WHAT IS BEING ASKED: Filter the data below, keeping only lines that contain "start".

SUPPLIED INFORMATION:
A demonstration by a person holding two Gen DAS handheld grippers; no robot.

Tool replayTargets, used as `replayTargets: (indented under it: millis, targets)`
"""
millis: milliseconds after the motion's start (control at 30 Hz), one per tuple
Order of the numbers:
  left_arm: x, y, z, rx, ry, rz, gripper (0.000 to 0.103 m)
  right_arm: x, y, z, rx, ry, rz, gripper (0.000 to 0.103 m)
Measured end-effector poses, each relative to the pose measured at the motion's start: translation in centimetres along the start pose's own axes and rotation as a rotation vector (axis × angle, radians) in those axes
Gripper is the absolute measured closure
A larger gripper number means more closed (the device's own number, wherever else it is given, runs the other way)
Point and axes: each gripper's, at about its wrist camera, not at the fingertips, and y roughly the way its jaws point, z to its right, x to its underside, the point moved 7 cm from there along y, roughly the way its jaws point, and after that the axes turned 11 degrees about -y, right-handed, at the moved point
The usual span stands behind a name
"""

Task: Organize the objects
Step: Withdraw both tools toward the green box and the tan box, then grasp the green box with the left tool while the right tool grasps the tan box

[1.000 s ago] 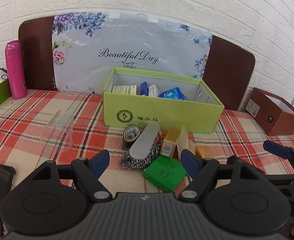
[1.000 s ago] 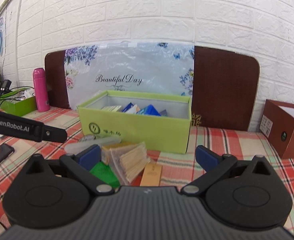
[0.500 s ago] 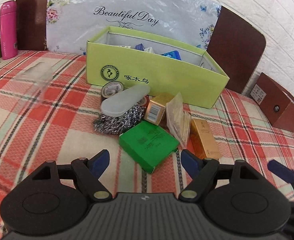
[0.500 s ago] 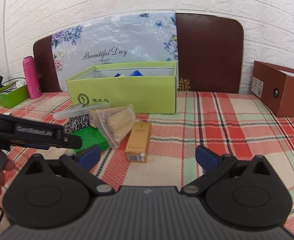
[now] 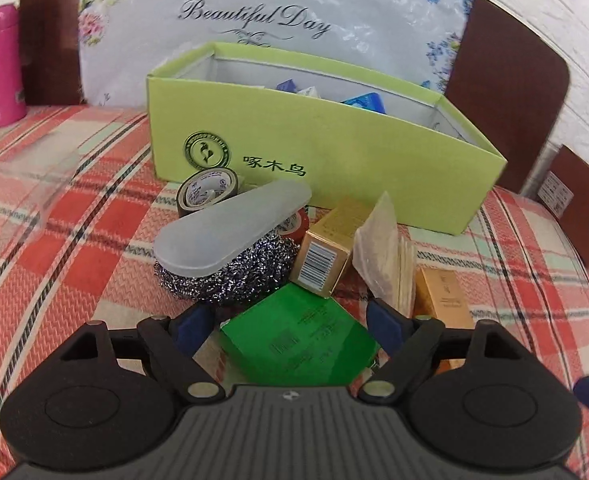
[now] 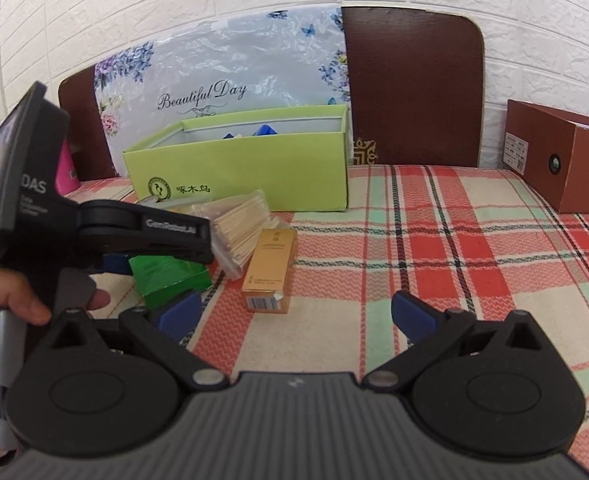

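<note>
A pile lies on the plaid tablecloth before the lime-green box (image 5: 334, 160): a flat green box (image 5: 298, 340), a steel scourer (image 5: 230, 272) under a frosted plastic case (image 5: 230, 232), a tape roll (image 5: 206, 192), a gold carton (image 5: 326, 256), a toothpick bag (image 5: 386, 256) and a second gold box (image 5: 442, 296). My left gripper (image 5: 290, 326) is open, its fingers on either side of the green box. My right gripper (image 6: 294, 314) is open and empty, just in front of the gold box (image 6: 272, 268); the green box (image 6: 166, 276) and green container (image 6: 246, 168) show there too.
A pink bottle (image 5: 2, 76) stands far left. A brown box (image 6: 562, 160) sits at the right edge of the table. A floral sheet (image 5: 254, 20) and brown boards lean on the brick wall. A clear plastic piece (image 5: 26, 176) lies on the left.
My left gripper has dropped and moved forward until its open fingers straddle the green box. My right gripper has moved forward toward the gold box. Both stay open.
</note>
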Motion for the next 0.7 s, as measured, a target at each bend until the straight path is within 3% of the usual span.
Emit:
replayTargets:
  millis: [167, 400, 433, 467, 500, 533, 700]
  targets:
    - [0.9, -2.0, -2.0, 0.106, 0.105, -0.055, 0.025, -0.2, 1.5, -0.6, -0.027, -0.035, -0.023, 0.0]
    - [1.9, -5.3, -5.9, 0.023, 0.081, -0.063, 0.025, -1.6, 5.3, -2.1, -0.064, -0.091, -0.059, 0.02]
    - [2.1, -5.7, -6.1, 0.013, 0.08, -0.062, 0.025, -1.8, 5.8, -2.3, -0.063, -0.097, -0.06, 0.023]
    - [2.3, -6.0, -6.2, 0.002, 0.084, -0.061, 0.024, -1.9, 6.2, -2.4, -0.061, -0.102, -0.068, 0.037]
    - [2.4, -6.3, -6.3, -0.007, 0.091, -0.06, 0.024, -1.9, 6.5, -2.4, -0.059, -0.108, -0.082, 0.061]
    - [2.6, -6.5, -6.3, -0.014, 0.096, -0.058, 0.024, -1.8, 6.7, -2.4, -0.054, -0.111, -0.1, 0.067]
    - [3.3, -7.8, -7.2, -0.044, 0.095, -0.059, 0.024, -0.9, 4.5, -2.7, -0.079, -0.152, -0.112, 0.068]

EXERCISE ANSWER:
millis: milliseconds after the motion's start (control at 30 Hz), one per tuple
Measured end-effector poses, each relative to the pose measured at the motion's start: translation in centimetres along the start pose's own axes and rotation as a rotation vector (axis × angle, radians) in those axes

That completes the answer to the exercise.